- TASK DIRECTIONS -
After reading the records, print them all again exactly as they stand.

- MATERIALS PROVIDED -
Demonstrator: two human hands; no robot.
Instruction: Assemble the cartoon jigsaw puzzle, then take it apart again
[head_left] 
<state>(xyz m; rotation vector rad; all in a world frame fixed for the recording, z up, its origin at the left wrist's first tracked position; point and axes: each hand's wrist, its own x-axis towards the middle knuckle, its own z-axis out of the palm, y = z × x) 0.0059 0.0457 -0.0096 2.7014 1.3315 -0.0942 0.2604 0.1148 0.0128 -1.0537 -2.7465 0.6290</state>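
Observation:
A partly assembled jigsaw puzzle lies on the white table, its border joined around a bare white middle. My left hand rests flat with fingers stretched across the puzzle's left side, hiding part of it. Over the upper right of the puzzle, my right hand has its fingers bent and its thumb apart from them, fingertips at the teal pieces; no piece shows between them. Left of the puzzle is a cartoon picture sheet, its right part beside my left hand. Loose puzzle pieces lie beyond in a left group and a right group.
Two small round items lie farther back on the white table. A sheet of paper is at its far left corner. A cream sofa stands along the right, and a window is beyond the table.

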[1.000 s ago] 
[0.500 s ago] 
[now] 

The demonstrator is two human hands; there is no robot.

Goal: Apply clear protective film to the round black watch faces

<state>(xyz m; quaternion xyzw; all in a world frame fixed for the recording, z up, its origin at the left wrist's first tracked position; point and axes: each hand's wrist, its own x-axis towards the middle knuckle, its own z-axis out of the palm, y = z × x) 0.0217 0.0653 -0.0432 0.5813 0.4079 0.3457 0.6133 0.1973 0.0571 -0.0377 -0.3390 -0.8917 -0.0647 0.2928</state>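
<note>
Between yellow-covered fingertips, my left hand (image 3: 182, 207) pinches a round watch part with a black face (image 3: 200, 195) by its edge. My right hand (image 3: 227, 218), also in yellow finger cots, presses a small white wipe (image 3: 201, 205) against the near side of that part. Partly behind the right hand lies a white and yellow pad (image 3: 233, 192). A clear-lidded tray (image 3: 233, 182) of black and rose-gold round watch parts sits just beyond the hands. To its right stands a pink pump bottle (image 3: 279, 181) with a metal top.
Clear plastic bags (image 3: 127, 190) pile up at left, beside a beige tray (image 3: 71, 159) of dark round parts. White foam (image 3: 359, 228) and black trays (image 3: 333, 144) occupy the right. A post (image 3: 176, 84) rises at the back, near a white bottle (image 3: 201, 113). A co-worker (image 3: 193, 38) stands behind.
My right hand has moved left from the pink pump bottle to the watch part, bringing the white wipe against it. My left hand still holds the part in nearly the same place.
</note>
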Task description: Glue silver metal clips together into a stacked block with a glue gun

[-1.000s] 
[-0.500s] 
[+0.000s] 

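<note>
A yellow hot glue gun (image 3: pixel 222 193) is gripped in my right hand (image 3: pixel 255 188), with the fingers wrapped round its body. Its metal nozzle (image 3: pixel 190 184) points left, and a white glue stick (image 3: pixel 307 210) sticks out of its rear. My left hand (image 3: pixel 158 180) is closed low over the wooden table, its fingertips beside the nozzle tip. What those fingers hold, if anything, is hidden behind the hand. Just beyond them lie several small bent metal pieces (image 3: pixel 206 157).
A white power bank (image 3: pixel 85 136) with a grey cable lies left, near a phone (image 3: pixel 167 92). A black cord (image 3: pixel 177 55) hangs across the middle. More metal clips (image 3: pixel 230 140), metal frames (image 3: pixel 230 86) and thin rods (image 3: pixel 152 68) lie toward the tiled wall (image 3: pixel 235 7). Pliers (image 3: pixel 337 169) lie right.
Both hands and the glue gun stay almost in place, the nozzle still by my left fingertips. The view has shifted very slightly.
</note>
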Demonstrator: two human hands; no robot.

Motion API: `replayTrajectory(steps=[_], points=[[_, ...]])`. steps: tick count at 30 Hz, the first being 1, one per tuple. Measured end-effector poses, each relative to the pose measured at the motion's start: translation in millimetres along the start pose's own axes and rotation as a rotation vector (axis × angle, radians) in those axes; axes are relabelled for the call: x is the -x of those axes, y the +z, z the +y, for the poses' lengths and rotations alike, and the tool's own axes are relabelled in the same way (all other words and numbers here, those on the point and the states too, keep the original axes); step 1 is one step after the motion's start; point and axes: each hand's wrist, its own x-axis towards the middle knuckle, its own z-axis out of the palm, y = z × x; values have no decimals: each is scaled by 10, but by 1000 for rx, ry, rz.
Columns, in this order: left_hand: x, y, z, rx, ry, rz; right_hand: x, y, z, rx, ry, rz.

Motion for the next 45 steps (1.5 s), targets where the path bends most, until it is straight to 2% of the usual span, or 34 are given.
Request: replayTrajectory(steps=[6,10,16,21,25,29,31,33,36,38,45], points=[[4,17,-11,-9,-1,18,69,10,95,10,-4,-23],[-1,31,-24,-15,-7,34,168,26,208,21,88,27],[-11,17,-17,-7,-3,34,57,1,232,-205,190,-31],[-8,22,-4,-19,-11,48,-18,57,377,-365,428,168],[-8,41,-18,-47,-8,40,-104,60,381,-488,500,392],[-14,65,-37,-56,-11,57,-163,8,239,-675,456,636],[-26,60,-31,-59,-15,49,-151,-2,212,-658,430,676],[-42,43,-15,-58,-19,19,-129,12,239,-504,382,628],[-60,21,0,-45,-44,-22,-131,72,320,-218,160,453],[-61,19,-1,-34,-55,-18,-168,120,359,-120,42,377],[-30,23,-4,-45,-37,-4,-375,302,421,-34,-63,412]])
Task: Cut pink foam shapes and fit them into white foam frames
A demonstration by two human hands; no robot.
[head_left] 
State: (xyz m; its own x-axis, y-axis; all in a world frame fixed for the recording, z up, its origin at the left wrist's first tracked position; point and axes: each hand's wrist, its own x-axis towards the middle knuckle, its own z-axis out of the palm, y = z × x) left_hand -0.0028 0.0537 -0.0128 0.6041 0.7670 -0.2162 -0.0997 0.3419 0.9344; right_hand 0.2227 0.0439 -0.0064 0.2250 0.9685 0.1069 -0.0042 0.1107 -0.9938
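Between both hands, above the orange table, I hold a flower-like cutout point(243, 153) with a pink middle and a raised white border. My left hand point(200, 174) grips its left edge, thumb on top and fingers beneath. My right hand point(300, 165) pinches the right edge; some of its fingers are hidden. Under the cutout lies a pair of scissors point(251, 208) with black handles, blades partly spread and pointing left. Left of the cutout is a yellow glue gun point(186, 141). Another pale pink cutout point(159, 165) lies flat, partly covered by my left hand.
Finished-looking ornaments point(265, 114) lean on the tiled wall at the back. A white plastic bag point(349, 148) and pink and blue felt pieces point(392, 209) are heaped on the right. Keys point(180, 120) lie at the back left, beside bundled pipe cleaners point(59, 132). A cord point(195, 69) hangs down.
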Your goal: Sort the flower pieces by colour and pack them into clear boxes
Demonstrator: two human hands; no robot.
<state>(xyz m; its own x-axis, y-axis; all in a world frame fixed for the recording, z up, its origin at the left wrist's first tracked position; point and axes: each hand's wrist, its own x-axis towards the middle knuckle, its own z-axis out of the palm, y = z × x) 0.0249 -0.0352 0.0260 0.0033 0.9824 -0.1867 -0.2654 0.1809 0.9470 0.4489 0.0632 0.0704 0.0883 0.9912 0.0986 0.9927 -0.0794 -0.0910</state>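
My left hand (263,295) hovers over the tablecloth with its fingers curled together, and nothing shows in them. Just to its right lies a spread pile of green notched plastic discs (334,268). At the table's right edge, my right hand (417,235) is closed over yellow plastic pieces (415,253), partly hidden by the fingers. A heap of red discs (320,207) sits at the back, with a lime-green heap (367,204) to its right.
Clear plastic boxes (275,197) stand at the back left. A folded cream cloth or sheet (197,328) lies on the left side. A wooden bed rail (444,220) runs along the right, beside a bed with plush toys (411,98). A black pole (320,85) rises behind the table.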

- WRITTEN ANSWER -
Demonstrator: two human hands; no robot.
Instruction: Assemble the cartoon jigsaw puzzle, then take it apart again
[head_left] 
<state>(xyz m; rotation vector rad; all in a world frame fixed for the recording, z up, its origin at the left wrist's first tracked position; point and axes: each hand's wrist, its own x-axis towards the middle knuckle, its own z-axis out of the palm, y = z × x) 0.0059 0.0457 -0.0096 2.7014 1.3315 -0.0942 0.2604 0.1148 0.0128 -1.0537 -2.7465 0.6290</state>
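Observation:
A partly assembled jigsaw puzzle lies on the white table, its border joined around a bare white middle. My left hand rests flat with fingers stretched across the puzzle's left side, hiding part of it. Over the upper right of the puzzle, my right hand has its fingers bent and its thumb apart from them, fingertips at the teal pieces; no piece shows between them. Left of the puzzle is a cartoon picture sheet, its right part beside my left hand. Loose puzzle pieces lie beyond in a left group and a right group.
Two small round items lie farther back on the white table. A sheet of paper is at its far left corner. A cream sofa stands along the right, and a window is beyond the table.
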
[1.000 s ago] 
[0.500 s ago] 
[now] 

The demonstrator is two human hands; there is no robot.

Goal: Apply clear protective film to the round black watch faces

<state>(xyz m; quaternion xyzw; all in a world frame fixed for the recording, z up, its origin at the left wrist's first tracked position; point and axes: each hand's wrist, its own x-axis towards the middle knuckle, its own z-axis out of the palm, y = z × x) 0.0217 0.0653 -0.0432 0.5813 0.4079 0.3457 0.6133 0.1973 0.0571 -0.0377 -0.3390 -0.8917 -0.0647 0.2928</state>
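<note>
Between yellow-covered fingertips, my left hand (image 3: 182, 207) pinches a round watch part with a black face (image 3: 200, 195) by its edge. My right hand (image 3: 227, 218), also in yellow finger cots, presses a small white wipe (image 3: 201, 205) against the near side of that part. Partly behind the right hand lies a white and yellow pad (image 3: 233, 192). A clear-lidded tray (image 3: 233, 182) of black and rose-gold round watch parts sits just beyond the hands. To its right stands a pink pump bottle (image 3: 279, 181) with a metal top.
Clear plastic bags (image 3: 127, 190) pile up at left, beside a beige tray (image 3: 71, 159) of dark round parts. White foam (image 3: 359, 228) and black trays (image 3: 333, 144) occupy the right. A post (image 3: 176, 84) rises at the back, near a white bottle (image 3: 201, 113). A co-worker (image 3: 193, 38) stands behind.
My right hand has moved left from the pink pump bottle to the watch part, bringing the white wipe against it. My left hand still holds the part in nearly the same place.
</note>
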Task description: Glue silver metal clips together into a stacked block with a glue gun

[-1.000s] 
[-0.500s] 
[+0.000s] 

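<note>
A yellow hot glue gun (image 3: pixel 222 193) is gripped in my right hand (image 3: pixel 255 188), with the fingers wrapped round its body. Its metal nozzle (image 3: pixel 190 184) points left, and a white glue stick (image 3: pixel 307 210) sticks out of its rear. My left hand (image 3: pixel 158 180) is closed low over the wooden table, its fingertips beside the nozzle tip. What those fingers hold, if anything, is hidden behind the hand. Just beyond them lie several small bent metal pieces (image 3: pixel 206 157).
A white power bank (image 3: pixel 85 136) with a grey cable lies left, near a phone (image 3: pixel 167 92). A black cord (image 3: pixel 177 55) hangs across the middle. More metal clips (image 3: pixel 230 140), metal frames (image 3: pixel 230 86) and thin rods (image 3: pixel 152 68) lie toward the tiled wall (image 3: pixel 235 7). Pliers (image 3: pixel 337 169) lie right.
Both hands and the glue gun stay almost in place, the nozzle still by my left fingertips. The view has shifted very slightly.
</note>
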Demonstrator: two human hands; no robot.

Motion API: `replayTrajectory(steps=[_], points=[[_, ...]])`. steps: tick count at 30 Hz, the first being 1, one per tuple. Measured end-effector poses, each relative to the pose measured at the motion's start: translation in millimetres along the start pose's own axes and rotation as a rotation vector (axis × angle, radians) in those axes; axes are relabelled for the call: x is the -x of those axes, y the +z, z the +y, for the poses' lengths and rotations alike, and the tool's own axes are relabelled in the same way (all other words and numbers here, those on the point and the states too, keep the original axes); step 1 is one step after the motion's start; point and axes: each hand's wrist, its own x-axis towards the middle knuckle, its own z-axis out of the palm, y = z × x; values have no decimals: each is scaled by 10, but by 1000 for rx, ry, rz.
Columns, in this order: left_hand: x, y, z, rx, ry, rz; right_hand: x, y, z, rx, ry, rz.

Motion for the next 45 steps (1.5 s), targets where the path bends most, until it is straight to 2% of the usual span, or 34 are given.
Request: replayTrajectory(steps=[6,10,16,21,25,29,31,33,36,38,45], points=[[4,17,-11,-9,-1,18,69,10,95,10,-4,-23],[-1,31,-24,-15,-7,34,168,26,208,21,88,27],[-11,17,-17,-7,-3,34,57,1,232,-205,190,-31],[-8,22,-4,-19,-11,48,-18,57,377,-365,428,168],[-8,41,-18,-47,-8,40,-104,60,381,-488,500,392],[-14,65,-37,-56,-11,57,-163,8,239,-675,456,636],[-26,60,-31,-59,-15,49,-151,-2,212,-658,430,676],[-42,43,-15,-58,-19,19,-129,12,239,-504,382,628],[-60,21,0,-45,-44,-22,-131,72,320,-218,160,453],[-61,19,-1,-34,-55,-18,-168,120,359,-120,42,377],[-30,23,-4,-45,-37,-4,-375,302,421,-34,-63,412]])
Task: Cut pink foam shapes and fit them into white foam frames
A demonstration by two human hands; no robot.
[head_left] 
State: (xyz m; its own x-axis, y-axis; all in a world frame fixed for the recording, z up, its origin at the left wrist's first tracked position; point and axes: each hand's wrist, its own x-axis towards the middle knuckle, its own z-axis out of the palm, y = z × x) left_hand -0.0028 0.0537 -0.0128 0.6041 0.7670 -0.2162 -0.0997 0.3419 0.9344; right_hand 0.2227 0.0439 -0.0064 0.2250 0.9685 0.1069 -0.0042 0.1107 -0.9938
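Between both hands, above the orange table, I hold a flower-like cutout point(243, 153) with a pink middle and a raised white border. My left hand point(200, 174) grips its left edge, thumb on top and fingers beneath. My right hand point(300, 165) pinches the right edge; some of its fingers are hidden. Under the cutout lies a pair of scissors point(251, 208) with black handles, blades partly spread and pointing left. Left of the cutout is a yellow glue gun point(186, 141). Another pale pink cutout point(159, 165) lies flat, partly covered by my left hand.
Finished-looking ornaments point(265, 114) lean on the tiled wall at the back. A white plastic bag point(349, 148) and pink and blue felt pieces point(392, 209) are heaped on the right. Keys point(180, 120) lie at the back left, beside bundled pipe cleaners point(59, 132). A cord point(195, 69) hangs down.
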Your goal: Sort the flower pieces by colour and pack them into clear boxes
Demonstrator: two human hands; no robot.
<state>(xyz m; its own x-axis, y-axis; all in a world frame fixed for the recording, z up, its origin at the left wrist's first tracked position; point and axes: each hand's wrist, its own x-axis towards the middle knuckle, its own z-axis out of the palm, y = z × x) 0.0249 -0.0352 0.0260 0.0033 0.9824 -0.1867 -0.2654 0.1809 0.9470 0.4489 0.0632 0.0704 0.0883 0.9912 0.0986 0.9927 -0.0794 -0.0910</state>
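My left hand (263,295) hovers over the tablecloth with its fingers curled together, and nothing shows in them. Just to its right lies a spread pile of green notched plastic discs (334,268). At the table's right edge, my right hand (417,235) is closed over yellow plastic pieces (415,253), partly hidden by the fingers. A heap of red discs (320,207) sits at the back, with a lime-green heap (367,204) to its right.
Clear plastic boxes (275,197) stand at the back left. A folded cream cloth or sheet (197,328) lies on the left side. A wooden bed rail (444,220) runs along the right, beside a bed with plush toys (411,98). A black pole (320,85) rises behind the table.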

This answer is complete as it stands.